The ransomware behaves similarly to a year-old strain called Petya, which encrypts a computer’s Master File Table along with a number of file types. Experts are divided on whether this is Petya, a variant, or a knock-off, but that matters little to victims worldwide.

“This appears to be a complex attack which involves several attack vectors,” Kaspersky Lab said in a statement. The company published its analysis of the attack this afternoon.

The gravity of this attack is multiplied by the fact that even servers patched against the SMBv1 vulnerability exploited by EternalBlue can be successfully attacked, provided there is at least one Windows server on the network vulnerable to the flaw patched in March in MS17-010.

The attackers have built in the capability to infect patched local machines using the PSEXEC Windows SysInternals utility to carry out a pass-the-hash attack. Some researchers have also documented usage of the Windows Management Instrumentation (WMIC) command line scripting interface to spread the ransomware locally. Organizations are being advised to disable both utilities and apply MS17-010 if they haven’t done so already.

“If I run the attack on my machine and I’m a domain admin, it uses my credentials to authenticate to other machines on the network,” said Matthew Hickey, founder of My Hacker House. “In an enterprise environment, if it gets one privileged user, one domain admin, this will spread across the network even to patched machines.”

Unlike WannaCry, this attack does not have an internet-facing worming component, and only scans internal subnets looking for other machines to infect.

“I think this is actually worse than WannaCry from that perspective alone,” said Jake Williams, founder of Rendition Infosec. Williams said that this version of EternalBlue has been “cleaned up,” and that it’s not a direct copy-and-paste of the original leaked by the ShadowBrokers in April along with the Fuzzbunch platform. Once a server is compromised by EternalBlue, the attacker is in as a system user.
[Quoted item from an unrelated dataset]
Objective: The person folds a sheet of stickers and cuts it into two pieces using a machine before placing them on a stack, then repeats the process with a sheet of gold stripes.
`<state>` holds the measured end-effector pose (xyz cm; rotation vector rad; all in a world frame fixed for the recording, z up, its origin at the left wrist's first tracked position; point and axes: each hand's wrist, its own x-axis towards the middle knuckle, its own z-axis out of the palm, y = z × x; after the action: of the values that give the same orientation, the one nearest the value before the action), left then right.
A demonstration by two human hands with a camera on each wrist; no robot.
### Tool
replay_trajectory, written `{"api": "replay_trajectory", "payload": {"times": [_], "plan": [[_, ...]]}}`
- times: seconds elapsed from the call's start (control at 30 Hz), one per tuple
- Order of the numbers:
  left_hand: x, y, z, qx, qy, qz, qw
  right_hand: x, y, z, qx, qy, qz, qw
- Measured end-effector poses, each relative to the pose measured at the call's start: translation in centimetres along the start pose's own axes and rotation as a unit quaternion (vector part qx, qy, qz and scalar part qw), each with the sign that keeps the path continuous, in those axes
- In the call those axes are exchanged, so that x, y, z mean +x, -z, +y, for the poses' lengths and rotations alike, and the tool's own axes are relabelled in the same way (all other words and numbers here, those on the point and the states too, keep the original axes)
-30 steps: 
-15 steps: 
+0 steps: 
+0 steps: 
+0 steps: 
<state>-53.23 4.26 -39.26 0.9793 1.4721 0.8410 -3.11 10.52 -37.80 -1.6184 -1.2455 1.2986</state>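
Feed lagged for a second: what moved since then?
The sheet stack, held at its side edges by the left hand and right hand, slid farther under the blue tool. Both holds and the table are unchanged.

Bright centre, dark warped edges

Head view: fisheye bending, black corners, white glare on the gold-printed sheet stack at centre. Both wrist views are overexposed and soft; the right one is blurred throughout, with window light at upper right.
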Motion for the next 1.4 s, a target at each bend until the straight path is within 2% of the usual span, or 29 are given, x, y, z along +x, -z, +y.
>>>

“You’re basically in God mode on the machine,” Williams said. “From there, you can take the local admin account and PSEXEC from there to another machine if the machines share the same credentials (which would have been set up by an admin). If they’re the same, you’re going to be successful. It passes the authentication hash and the attacker can begin pivoting around the network, even to patched machines. Some thought went into this and how to improve on WannaCry’s distribution method.”

Researchers at Cisco, also confirmed by Kaspersky Lab, have identified a Ukrainian tax accounting package called MeDoc as a potential infection vector. Both companies’ researchers said some infections could be linked to an attack against MeDoc’s software update systems. Early reports also suspected that some infections were spread via phishing emails with infected Excel documents exploiting a CVE-2017-0199, a Microsoft Office/WordPad remote code execution vulnerability.

Experts such as Dillon and Hickey were concerned about this type of virulent outbreak leveraging EternalBlue that did not include a WannaCry-like killswitch. Hickey said a sample he examined arrived as a DLL wrapped in crypto that also includes anti-analysis capabilities, something that Williams confirmed.

“As soon as I saw MS17-010, I began banging the drum quite loudly about exactly this type of incident,” Hickey said. “Even though it’s been patched, it only takes one missing patch on a critical server that will be the Achilles heel of a network.”

Avecto VP Andrew Avanessian said there may be copycat malware for the foreseeable future.

“Cyber criminals are taking a preexisting piece of malware and changed some of the payload elements of it. With the release of different hacking techniques from the NSA, nation-state hacking capabilities are now in the hands of novice cybercriminals,” Avanessian said.